Bright Blue: A Brief History

Photo: Mary Evans/Hubertus Kanus

Third millennium B.C.
Lapis lazuli, carved for jewelry and used as a pigment in ceramics and painting (including in such iconic artifacts as the Death Mask of Tutankhamun), is mined in Afghanistan.

Photo: Anna Atkins/NYPL

1842
The cyanotype printing process is invented. A year later, pioneering photographer Anna Atkins creates a series of cyanotype books picturing ferns and other flora.

Photo: Business Wire/Getty Images

1938
Superman is born, followed shortly by Wonder Woman, both of them sporting red, white, and superhero-blue uniforms.
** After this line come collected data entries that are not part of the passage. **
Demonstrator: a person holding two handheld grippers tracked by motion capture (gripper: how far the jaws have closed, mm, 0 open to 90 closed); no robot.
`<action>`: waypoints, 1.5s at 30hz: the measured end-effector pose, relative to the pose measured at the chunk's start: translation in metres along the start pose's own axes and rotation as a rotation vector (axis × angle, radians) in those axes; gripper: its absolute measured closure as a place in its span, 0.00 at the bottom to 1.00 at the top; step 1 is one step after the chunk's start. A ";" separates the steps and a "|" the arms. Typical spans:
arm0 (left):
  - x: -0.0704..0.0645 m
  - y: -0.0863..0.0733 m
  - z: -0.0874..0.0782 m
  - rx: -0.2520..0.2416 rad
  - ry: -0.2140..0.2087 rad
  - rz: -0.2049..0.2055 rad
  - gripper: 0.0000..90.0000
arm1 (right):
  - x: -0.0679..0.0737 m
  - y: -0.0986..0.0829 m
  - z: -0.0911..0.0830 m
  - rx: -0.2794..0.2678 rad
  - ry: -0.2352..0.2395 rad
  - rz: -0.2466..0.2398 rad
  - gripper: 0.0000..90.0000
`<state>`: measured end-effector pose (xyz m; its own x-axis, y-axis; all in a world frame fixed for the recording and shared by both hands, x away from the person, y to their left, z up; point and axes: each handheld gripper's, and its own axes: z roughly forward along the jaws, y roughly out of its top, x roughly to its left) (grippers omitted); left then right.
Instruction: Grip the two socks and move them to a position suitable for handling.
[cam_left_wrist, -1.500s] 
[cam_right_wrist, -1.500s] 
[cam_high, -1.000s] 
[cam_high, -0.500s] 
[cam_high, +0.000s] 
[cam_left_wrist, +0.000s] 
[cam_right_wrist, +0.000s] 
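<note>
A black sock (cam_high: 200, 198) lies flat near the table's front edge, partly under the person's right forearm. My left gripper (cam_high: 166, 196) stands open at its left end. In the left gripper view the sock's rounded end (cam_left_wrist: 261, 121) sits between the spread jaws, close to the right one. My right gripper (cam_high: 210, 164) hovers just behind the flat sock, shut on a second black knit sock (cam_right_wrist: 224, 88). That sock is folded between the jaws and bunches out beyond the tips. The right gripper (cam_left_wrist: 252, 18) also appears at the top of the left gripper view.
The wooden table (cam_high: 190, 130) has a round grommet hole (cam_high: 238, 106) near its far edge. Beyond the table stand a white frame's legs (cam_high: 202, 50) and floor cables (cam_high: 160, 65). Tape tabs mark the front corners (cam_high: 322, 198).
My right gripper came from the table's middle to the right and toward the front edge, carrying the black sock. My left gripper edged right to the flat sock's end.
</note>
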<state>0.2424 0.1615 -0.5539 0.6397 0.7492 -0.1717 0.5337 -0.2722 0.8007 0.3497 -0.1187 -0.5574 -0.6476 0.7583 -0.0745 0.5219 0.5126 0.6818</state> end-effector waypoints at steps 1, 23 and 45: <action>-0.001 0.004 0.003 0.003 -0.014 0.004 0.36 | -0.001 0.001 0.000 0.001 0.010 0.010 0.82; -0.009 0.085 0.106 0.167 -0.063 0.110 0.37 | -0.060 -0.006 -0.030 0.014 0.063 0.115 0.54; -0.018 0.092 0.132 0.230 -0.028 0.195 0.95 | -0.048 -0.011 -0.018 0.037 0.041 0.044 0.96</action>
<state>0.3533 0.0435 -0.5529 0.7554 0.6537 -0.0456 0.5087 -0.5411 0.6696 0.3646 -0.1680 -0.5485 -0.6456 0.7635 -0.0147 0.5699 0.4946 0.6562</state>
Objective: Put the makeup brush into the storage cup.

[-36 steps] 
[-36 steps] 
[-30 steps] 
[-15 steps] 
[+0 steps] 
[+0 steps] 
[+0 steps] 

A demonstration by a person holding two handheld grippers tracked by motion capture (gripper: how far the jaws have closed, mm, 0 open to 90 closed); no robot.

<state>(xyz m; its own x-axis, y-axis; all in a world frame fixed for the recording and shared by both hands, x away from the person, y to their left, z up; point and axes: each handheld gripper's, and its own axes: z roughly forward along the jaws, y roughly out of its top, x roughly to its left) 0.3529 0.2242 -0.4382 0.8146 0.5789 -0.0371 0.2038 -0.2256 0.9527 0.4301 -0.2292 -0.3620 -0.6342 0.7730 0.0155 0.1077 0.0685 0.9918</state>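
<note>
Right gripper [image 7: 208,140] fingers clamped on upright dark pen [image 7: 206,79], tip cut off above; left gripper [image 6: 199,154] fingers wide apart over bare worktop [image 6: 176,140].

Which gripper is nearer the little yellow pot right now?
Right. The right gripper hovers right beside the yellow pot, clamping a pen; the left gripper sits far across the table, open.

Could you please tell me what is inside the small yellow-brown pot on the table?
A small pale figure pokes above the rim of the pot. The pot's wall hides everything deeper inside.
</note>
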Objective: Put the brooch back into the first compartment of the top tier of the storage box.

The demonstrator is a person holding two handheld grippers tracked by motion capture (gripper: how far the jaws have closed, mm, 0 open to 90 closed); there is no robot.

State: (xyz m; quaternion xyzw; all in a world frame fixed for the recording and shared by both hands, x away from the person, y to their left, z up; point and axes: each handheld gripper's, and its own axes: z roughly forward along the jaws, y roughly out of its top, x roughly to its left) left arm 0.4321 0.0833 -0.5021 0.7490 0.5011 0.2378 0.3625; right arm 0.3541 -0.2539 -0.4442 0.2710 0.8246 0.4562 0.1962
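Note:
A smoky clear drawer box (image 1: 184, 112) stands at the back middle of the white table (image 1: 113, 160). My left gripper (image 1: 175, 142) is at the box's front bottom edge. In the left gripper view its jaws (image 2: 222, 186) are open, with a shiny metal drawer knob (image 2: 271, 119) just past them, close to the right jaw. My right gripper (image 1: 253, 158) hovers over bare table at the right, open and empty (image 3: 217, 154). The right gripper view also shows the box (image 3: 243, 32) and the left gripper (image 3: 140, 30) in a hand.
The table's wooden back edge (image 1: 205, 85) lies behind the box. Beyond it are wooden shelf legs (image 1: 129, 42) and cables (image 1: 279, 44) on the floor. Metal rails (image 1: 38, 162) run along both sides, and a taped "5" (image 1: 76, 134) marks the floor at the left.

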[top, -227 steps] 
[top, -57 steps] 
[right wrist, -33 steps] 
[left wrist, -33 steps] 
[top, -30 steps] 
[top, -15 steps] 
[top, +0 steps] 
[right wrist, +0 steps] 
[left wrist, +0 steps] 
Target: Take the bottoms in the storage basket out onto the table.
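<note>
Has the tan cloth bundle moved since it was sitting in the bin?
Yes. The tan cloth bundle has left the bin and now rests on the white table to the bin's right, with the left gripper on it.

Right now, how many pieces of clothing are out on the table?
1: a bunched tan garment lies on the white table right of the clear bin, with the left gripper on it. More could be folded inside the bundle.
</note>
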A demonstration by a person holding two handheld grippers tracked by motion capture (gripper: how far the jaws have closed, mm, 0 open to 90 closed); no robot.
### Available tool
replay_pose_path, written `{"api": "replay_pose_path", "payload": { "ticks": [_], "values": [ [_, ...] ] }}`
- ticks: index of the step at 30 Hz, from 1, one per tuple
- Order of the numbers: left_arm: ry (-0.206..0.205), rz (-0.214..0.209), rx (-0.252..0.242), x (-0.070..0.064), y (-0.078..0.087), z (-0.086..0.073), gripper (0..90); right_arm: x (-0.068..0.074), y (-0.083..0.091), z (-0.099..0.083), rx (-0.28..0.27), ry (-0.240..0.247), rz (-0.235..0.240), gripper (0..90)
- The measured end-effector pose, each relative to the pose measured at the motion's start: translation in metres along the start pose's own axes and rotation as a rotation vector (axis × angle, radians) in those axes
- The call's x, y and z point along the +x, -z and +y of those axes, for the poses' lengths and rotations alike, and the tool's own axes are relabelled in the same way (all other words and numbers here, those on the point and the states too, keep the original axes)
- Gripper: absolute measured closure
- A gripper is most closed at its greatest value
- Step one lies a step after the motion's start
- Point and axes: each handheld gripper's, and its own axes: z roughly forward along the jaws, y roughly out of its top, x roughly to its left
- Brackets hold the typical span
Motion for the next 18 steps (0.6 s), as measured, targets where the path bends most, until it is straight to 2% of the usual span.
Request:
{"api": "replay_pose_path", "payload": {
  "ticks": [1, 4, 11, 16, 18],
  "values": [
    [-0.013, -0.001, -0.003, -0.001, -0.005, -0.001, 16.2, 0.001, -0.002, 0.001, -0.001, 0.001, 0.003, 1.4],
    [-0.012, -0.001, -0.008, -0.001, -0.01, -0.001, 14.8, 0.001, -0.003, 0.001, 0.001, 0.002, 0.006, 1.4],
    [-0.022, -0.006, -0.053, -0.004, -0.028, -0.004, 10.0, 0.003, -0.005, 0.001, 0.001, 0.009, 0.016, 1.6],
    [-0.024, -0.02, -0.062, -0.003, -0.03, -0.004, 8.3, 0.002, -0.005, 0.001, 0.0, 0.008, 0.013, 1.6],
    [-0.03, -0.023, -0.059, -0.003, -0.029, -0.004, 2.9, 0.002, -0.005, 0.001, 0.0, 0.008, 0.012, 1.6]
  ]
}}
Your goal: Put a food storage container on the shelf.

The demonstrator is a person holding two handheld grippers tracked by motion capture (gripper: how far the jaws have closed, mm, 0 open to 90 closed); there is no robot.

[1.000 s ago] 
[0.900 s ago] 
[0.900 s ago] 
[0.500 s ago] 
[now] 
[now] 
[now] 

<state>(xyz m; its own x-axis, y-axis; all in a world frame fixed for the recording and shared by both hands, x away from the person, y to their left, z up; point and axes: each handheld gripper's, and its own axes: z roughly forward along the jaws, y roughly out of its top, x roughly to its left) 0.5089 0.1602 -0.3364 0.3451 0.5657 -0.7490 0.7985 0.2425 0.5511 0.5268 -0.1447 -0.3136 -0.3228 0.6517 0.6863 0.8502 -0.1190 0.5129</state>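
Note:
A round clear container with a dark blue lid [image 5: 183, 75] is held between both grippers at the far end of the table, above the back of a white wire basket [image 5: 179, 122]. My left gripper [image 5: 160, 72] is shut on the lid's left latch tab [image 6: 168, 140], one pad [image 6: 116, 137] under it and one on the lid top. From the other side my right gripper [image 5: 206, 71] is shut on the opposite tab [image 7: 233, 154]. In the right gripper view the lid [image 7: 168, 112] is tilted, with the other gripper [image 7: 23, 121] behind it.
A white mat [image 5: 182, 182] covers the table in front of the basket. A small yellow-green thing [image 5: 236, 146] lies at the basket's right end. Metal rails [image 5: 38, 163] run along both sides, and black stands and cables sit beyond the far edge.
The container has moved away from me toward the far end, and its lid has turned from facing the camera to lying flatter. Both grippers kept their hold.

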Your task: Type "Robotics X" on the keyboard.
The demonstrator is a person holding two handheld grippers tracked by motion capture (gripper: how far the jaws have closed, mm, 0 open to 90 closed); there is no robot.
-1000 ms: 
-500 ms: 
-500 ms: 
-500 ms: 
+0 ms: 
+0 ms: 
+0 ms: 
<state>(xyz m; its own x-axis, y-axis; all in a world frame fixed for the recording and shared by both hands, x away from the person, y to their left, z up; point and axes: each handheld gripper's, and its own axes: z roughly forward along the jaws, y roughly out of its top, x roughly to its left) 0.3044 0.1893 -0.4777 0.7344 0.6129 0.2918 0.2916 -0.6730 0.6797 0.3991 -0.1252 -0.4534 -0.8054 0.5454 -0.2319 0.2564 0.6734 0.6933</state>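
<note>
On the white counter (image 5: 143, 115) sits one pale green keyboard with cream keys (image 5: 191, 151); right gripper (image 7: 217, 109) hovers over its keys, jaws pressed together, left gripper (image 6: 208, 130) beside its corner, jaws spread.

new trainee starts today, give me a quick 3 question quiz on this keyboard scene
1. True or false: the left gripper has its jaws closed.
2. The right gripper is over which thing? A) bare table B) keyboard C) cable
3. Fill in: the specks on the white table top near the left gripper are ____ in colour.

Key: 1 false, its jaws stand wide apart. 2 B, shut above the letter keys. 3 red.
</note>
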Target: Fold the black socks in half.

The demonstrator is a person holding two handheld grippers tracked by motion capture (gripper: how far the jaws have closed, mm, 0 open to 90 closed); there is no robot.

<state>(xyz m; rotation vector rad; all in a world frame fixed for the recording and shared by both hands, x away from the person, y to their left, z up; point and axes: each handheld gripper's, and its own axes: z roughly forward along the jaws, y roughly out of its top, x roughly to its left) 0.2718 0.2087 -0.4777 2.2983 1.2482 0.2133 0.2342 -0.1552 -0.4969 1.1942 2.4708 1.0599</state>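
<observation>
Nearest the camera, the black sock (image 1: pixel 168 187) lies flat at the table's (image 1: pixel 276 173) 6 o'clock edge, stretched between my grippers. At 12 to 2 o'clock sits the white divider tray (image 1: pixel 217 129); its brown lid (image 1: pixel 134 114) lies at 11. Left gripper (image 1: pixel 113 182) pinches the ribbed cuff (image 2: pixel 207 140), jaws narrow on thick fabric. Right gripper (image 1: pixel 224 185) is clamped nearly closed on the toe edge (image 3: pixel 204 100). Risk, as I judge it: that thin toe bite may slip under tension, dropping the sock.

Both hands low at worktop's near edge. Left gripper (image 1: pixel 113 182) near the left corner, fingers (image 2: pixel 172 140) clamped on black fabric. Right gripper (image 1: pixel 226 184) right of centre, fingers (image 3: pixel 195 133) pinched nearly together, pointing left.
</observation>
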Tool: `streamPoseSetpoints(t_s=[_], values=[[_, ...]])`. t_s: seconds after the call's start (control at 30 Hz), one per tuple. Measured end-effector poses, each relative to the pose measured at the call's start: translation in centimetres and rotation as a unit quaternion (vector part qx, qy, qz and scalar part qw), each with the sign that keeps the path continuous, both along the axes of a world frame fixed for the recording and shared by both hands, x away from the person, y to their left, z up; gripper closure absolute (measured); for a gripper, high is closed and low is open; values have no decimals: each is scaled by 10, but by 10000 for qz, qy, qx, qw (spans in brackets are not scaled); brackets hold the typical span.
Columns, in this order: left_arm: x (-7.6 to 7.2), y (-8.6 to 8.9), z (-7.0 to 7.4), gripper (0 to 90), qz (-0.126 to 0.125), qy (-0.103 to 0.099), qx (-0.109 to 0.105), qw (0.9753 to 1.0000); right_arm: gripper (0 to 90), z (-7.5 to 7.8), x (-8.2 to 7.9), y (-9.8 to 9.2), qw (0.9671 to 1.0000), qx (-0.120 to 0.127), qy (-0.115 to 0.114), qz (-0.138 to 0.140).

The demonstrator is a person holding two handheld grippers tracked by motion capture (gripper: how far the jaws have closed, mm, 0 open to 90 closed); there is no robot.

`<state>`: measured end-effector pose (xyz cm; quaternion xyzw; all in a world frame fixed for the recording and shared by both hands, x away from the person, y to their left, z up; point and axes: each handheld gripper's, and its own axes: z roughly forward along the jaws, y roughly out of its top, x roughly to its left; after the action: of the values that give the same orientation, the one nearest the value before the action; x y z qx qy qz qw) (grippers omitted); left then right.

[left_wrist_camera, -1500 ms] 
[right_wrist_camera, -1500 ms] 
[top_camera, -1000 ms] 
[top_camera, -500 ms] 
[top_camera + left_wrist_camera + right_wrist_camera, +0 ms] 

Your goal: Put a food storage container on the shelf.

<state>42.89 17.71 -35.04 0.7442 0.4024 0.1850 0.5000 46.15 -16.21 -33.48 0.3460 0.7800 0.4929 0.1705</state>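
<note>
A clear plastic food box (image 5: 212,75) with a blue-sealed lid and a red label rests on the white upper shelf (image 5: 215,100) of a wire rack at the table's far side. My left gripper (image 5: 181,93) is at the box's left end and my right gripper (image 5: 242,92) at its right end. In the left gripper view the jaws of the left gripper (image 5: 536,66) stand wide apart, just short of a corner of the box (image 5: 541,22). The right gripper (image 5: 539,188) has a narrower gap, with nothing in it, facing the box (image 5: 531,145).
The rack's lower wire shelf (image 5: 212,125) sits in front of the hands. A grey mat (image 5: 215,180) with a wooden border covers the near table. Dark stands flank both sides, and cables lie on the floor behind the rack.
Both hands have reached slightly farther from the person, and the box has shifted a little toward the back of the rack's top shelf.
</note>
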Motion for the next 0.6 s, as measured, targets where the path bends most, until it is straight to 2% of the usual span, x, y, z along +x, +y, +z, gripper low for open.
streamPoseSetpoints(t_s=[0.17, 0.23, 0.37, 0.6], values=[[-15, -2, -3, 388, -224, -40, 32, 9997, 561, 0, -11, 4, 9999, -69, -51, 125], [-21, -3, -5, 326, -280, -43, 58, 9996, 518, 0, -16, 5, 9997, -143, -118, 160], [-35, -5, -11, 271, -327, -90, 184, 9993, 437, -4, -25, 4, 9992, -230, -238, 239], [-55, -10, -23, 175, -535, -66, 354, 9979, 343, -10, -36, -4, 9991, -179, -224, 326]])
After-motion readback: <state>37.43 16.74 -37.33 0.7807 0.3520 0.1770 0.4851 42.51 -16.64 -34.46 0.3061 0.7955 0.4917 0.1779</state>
Photo: Christie's Images/Corbis

1960
Yves Klein patents International Klein Blue, using it two years later on his sculpture, Venus.

1977
David Bowie releases the single “Sound and Vision” (“Blue, blue, electric blue / That’s the color of my room / Where I will live”), supposedly written about cocaine withdrawal.

Photo: Distinctive Assets/Getty Images

1988
Two caterers and a tech geek form the Blue Man Group as an avant-garde theater piece; it goes on to become the downtown equivalent of Cats.

Photo: Courtesy of Pantone

1995
Chocolate lovers melt over the new, blue addition to the M&M family.

Photo: Courtesy of Corcoran

2005
Architects announce construction of Blue, a sixteen-story tower on Norfolk Street, finished in 2007.

Photo: Courtesy of Erik Hautamaki/Firstview

Winter 2008
A banner season for blue. Blue Iris named color of the year by Pantone. Designers including Jil Sander and Raf Simon incorporate the color into their collections. Lamborghini introduces an icy-blue shade at the Detroit Auto Show.